J&J
To The Woman With A Face Like Mine:
Updated: Feb 18, 2021
Today, I went for a walk.
I ordered from my local coffee shop.
I meandered down roads of my leisurely choosing munching my snack.
I passed construction, nodding at the officer directing traffic who smiled and nodded back.
I plopped myself casually upon a hilly vantage point at the edge of a public park.
I wrote for an hour, undisturbed.
I meandered around a lake and sat to watch a heron.
Last night I went for a run, alone, in the dark.
Perhaps later today, I will go for a drive.
Likely, I will misplace something in my oversized bag - sunglasses, perhaps, or my debit card, or a pen.
I’ll reach into its canvas depths to fish for said lost object.
If I’m near other people, they will either wait patiently while I rummage or pass by undeterred.

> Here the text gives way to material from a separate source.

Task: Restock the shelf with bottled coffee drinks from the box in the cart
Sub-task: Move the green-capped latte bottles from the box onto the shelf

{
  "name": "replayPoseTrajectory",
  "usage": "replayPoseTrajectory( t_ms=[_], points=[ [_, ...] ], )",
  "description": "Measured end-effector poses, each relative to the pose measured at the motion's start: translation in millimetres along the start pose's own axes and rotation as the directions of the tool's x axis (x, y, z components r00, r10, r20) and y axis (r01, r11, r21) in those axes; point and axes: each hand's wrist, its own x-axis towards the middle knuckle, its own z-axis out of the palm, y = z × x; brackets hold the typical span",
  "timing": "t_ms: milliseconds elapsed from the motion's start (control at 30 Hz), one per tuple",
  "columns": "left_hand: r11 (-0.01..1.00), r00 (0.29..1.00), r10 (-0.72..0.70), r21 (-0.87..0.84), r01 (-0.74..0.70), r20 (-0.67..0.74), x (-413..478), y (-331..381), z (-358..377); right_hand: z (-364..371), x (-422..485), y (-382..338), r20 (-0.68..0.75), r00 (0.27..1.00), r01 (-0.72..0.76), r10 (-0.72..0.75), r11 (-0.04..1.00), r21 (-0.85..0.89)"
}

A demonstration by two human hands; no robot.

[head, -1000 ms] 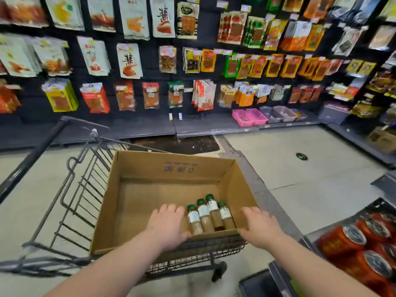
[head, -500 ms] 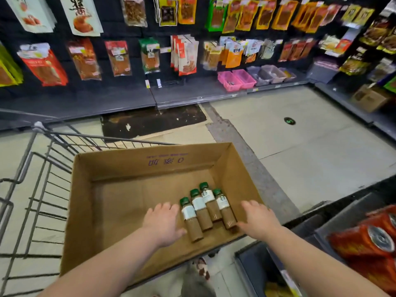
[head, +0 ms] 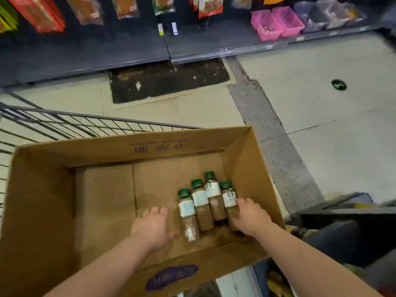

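The right grip [head: 250, 217] rests on the rightmost bottle [head: 228, 196], fingers bent over its label; whether it clasps the bottle I cannot tell; the left grip [head: 153, 227] hovers released, holding nothing, just beside the leftmost bottle [head: 186, 209]; the four coffee bottles [head: 205, 202] lie side by side, green caps pointing away, on the bottom of the cardboard box [head: 42, 200], near its right wall; the box sits in a wire cart [head: 64, 123]; beyond lie the pale tiled floor [head: 321, 103], a dark low shelf [head: 85, 52], pink bins [head: 276, 22] and hanging snack packets [head: 38, 11].
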Motion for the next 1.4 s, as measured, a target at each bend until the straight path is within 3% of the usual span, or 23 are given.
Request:
replayPoseTrajectory(
  t_ms=[233, 400, 667, 767, 967, 1167, 1267, 1400],
  points=[
    [0.993, 0.995, -0.049, -0.098, 0.058, 0.092, 44.2, 19.6, 26.6, 22.1, 59.2, 4.8, 0.104, 0.994, -0.031, 0.024, 0.997, 0.072],
    [0.974, 0.990, -0.075, -0.203, 0.098, 0.116, 71.0, 32.5, 39.0, 39.2, 88.4, 2.9, 0.157, 0.981, -0.152, 0.115, 0.957, 0.249],
    [0.926, 0.969, -0.167, -0.309, 0.217, 0.180, 104.2, 37.7, 60.7, 57.0, 109.8, -7.2, 0.072, 0.962, -0.275, 0.265, 0.927, 0.256],
    [0.847, 0.946, -0.248, -0.427, 0.317, 0.210, 110.9, 37.7, 73.7, 60.7, 112.4, -4.7, 0.040, 0.967, -0.252, 0.252, 0.920, 0.299],
    [0.593, 0.891, -0.391, -0.677, 0.436, 0.232, 122.4, 34.3, 86.4, 70.5, 117.3, 0.3, 0.040, 0.982, -0.187, 0.184, 0.945, 0.267],
    [0.517, 0.869, -0.437, -0.726, 0.453, 0.231, 128.8, 28.0, 94.7, 80.7, 128.2, 10.7, 0.180, 0.971, -0.222, 0.157, 0.875, 0.429],
    [0.447, 0.867, -0.435, -0.778, 0.442, 0.243, 128.8, 25.9, 99.7, 85.5, 130.8, 13.4, 0.198, 0.968, -0.235, 0.156, 0.843, 0.484],
    [0.430, 0.861, -0.429, -0.776, 0.461, 0.273, 130.4, 22.0, 96.4, 84.8, 132.7, 12.4, 0.219, 0.952, -0.298, 0.215, 0.822, 0.486]
  ],
)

Nobody will consider my misplaced phone, pen, or sunglasses a threat.
Nobody will call law enforcement on me for going about my day.
Nobody will shoot me.
Nobody will have to call my mom to tell her what happened.
Ahmaud Aubrey will never get to go on another run. He wasn’t safe participating in a recreational activity on his own. He was murdered by Gregory and Travis McMichael.
George Floyd will never walk into a deli again. A counterfeit $20 cost him his life in the form of brutal suffocation beneath the knee of a 200lb police officer. He was murdered by Derek Chauvin, made possible by the inaction of Thomas Lane, J. Alexander Kueng and Tou Thao.
Trayvon Martin will never graduate high school nor enjoy the skittles in his pocket. He was murdered by George Zimmerman.
Breonna Taylor will never save another life because hers was stolen by Sgt. Jonathan Mattingly and detectives Myles Cosgrove and Brett Hankison.
These things will never happen to me. If you have a face like mine, they are also unlikely to happen to you because, like me, you are white.
I am white.
As a result of my lineage, no matter what, I am part of deeply ingrained systematic racism.
I repeat, no matter “how good of a white person I am”, I am part of this problem.
I am a white woman.
People will go out of their way to help me.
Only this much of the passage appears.